(Extracted data entries)

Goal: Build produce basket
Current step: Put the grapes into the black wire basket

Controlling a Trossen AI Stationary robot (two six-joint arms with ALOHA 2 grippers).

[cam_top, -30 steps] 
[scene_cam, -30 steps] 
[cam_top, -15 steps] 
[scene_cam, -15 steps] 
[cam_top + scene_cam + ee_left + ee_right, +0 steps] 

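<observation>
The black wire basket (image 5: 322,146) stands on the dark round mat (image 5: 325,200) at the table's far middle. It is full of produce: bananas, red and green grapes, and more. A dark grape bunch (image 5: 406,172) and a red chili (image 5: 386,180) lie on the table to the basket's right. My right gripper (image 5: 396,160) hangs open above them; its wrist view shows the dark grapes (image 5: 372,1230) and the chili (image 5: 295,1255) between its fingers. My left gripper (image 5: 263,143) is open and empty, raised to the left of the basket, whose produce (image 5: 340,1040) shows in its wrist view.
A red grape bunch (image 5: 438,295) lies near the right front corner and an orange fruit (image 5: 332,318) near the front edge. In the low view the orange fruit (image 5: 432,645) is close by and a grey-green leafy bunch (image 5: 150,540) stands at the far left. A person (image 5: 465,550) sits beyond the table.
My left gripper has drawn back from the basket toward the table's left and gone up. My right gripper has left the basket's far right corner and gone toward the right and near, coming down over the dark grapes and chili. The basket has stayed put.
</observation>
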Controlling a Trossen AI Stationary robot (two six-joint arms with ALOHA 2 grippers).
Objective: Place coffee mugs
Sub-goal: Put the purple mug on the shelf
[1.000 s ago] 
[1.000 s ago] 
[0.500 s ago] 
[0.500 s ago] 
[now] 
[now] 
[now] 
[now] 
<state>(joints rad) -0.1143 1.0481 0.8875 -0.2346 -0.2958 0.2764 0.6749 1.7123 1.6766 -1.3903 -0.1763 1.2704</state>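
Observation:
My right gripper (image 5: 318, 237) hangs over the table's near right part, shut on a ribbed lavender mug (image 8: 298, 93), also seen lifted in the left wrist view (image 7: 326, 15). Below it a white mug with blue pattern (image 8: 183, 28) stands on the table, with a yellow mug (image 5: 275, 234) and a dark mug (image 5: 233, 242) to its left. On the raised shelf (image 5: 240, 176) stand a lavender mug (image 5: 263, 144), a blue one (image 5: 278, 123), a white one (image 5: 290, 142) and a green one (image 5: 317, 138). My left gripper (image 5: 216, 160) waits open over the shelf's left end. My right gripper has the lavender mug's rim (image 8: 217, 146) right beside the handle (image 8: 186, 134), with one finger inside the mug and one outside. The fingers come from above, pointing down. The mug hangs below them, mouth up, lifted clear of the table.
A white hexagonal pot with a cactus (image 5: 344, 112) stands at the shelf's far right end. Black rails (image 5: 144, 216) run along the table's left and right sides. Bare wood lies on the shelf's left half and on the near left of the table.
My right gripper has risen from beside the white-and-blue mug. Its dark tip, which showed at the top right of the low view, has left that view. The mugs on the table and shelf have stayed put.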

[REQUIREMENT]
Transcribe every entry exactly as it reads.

[ANSWER SECTION]
Goal: Build produce basket
Current step: Put the grapes into the black wire basket

Controlling a Trossen AI Stationary robot (two six-joint arms with ALOHA 2 grippers).

[cam_top, -30 steps] 
[scene_cam, -30 steps] 
[cam_top, -15 steps] 
[scene_cam, -15 steps] 
[cam_top + scene_cam + ee_left + ee_right, +0 steps] 

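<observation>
The black wire basket (image 5: 322,146) stands on the dark round mat (image 5: 325,200) at the table's far middle. It is full of produce: bananas, red and green grapes, and more. A dark grape bunch (image 5: 406,172) and a red chili (image 5: 386,180) lie on the table to the basket's right. My right gripper (image 5: 396,160) hangs open above them; its wrist view shows the dark grapes (image 5: 372,1230) and the chili (image 5: 295,1255) between its fingers. My left gripper (image 5: 263,143) is open and empty, raised to the left of the basket, whose produce (image 5: 340,1040) shows in its wrist view.
A red grape bunch (image 5: 438,295) lies near the right front corner and an orange fruit (image 5: 332,318) near the front edge. In the low view the orange fruit (image 5: 432,645) is close by and a grey-green leafy bunch (image 5: 150,540) stands at the far left. A person (image 5: 465,550) sits beyond the table.
My left gripper has drawn back from the basket toward the table's left and gone up. My right gripper has left the basket's far right corner and gone toward the right and near, coming down over the dark grapes and chili. The basket has stayed put.
</observation>
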Controlling a Trossen AI Stationary robot (two six-joint arms with ALOHA 2 grippers).
Objective: Place coffee mugs
Sub-goal: Put the purple mug on the shelf
[1.000 s ago] 
[1.000 s ago] 
[0.500 s ago] 
[0.500 s ago] 
[now] 
[now] 
[now] 
[now] 
<state>(joints rad) -0.1143 1.0481 0.8875 -0.2346 -0.2958 0.2764 0.6749 1.7123 1.6766 -1.3903 -0.1763 1.2704</state>
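Observation:
My right gripper (image 5: 318, 237) hangs over the table's near right part, shut on a ribbed lavender mug (image 8: 298, 93), also seen lifted in the left wrist view (image 7: 326, 15). Below it a white mug with blue pattern (image 8: 183, 28) stands on the table, with a yellow mug (image 5: 275, 234) and a dark mug (image 5: 233, 242) to its left. On the raised shelf (image 5: 240, 176) stand a lavender mug (image 5: 263, 144), a blue one (image 5: 278, 123), a white one (image 5: 290, 142) and a green one (image 5: 317, 138). My left gripper (image 5: 216, 160) waits open over the shelf's left end. My right gripper has the lavender mug's rim (image 8: 217, 146) right beside the handle (image 8: 186, 134), with one finger inside the mug and one outside. The fingers come from above, pointing down. The mug hangs below them, mouth up, lifted clear of the table.
A white hexagonal pot with a cactus (image 5: 344, 112) stands at the shelf's far right end. Black rails (image 5: 144, 216) run along the table's left and right sides. Bare wood lies on the shelf's left half and on the near left of the table.
My right gripper has risen from beside the white-and-blue mug. Its dark tip, which showed at the top right of the low view, has left that view. The mugs on the table and shelf have stayed put.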

The output requires nothing else.